■ What needs to be done ■
This exercise needs the listing below duplicated exactly.

■ The input ■
· · ·

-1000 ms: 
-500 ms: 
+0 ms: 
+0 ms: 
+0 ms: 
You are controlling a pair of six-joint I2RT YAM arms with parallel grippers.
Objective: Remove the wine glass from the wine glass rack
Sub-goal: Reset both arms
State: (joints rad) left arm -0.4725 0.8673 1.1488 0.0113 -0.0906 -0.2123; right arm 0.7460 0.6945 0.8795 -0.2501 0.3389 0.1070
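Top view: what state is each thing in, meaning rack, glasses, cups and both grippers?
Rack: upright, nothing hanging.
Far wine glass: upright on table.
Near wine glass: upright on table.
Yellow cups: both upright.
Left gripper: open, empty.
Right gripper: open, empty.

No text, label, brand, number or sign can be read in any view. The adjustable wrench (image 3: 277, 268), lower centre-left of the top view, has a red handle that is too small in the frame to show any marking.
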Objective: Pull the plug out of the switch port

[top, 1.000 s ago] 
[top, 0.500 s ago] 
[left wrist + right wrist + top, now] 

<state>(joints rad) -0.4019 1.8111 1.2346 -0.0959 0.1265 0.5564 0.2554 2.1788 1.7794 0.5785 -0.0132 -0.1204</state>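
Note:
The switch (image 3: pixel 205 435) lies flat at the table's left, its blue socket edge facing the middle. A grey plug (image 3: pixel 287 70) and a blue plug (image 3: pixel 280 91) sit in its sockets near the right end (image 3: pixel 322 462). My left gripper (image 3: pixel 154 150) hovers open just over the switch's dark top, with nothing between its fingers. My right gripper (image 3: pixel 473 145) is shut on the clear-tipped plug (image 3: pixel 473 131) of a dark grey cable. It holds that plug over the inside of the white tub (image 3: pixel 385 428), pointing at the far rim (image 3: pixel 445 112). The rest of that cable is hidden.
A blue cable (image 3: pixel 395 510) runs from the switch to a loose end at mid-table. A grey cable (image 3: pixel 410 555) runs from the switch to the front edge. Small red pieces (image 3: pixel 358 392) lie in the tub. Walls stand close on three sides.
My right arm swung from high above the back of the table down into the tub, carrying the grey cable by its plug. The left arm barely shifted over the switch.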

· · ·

■ Final answer ■
-1000 ms: 
-500 ms: 
+0 ms: 
+0 ms: 
+0 ms: 
You are controlling a pair of six-joint I2RT YAM arms with parallel grippers.
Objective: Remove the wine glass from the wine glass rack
Sub-goal: Reset both arms
State: (joints rad) left arm -0.4725 0.8673 1.1488 0.0113 -0.0906 -0.2123; right arm 0.7460 0.6945 0.8795 -0.2501 0.3389 0.1070
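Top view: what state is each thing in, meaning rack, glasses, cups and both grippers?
Rack: upright, nothing hanging.
Far wine glass: upright on table.
Near wine glass: upright on table.
Yellow cups: both upright.
Left gripper: open, empty.
Right gripper: open, empty.

No text, label, brand, number or sign can be read in any view. The adjustable wrench (image 3: 277, 268), lower centre-left of the top view, has a red handle that is too small in the frame to show any marking.
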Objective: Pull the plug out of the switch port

[top, 1.000 s ago] 
[top, 0.500 s ago] 
[left wrist + right wrist + top, now] 

<state>(joints rad) -0.4019 1.8111 1.2346 -0.0959 0.1265 0.5564 0.2554 2.1788 1.7794 0.5785 -0.0132 -0.1204</state>
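Note:
The switch (image 3: pixel 205 435) lies flat at the table's left, its blue socket edge facing the middle. A grey plug (image 3: pixel 287 70) and a blue plug (image 3: pixel 280 91) sit in its sockets near the right end (image 3: pixel 322 462). My left gripper (image 3: pixel 154 150) hovers open just over the switch's dark top, with nothing between its fingers. My right gripper (image 3: pixel 473 145) is shut on the clear-tipped plug (image 3: pixel 473 131) of a dark grey cable. It holds that plug over the inside of the white tub (image 3: pixel 385 428), pointing at the far rim (image 3: pixel 445 112). The rest of that cable is hidden.
A blue cable (image 3: pixel 395 510) runs from the switch to a loose end at mid-table. A grey cable (image 3: pixel 410 555) runs from the switch to the front edge. Small red pieces (image 3: pixel 358 392) lie in the tub. Walls stand close on three sides.
My right arm swung from high above the back of the table down into the tub, carrying the grey cable by its plug. The left arm barely shifted over the switch.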

What the exercise required is now done.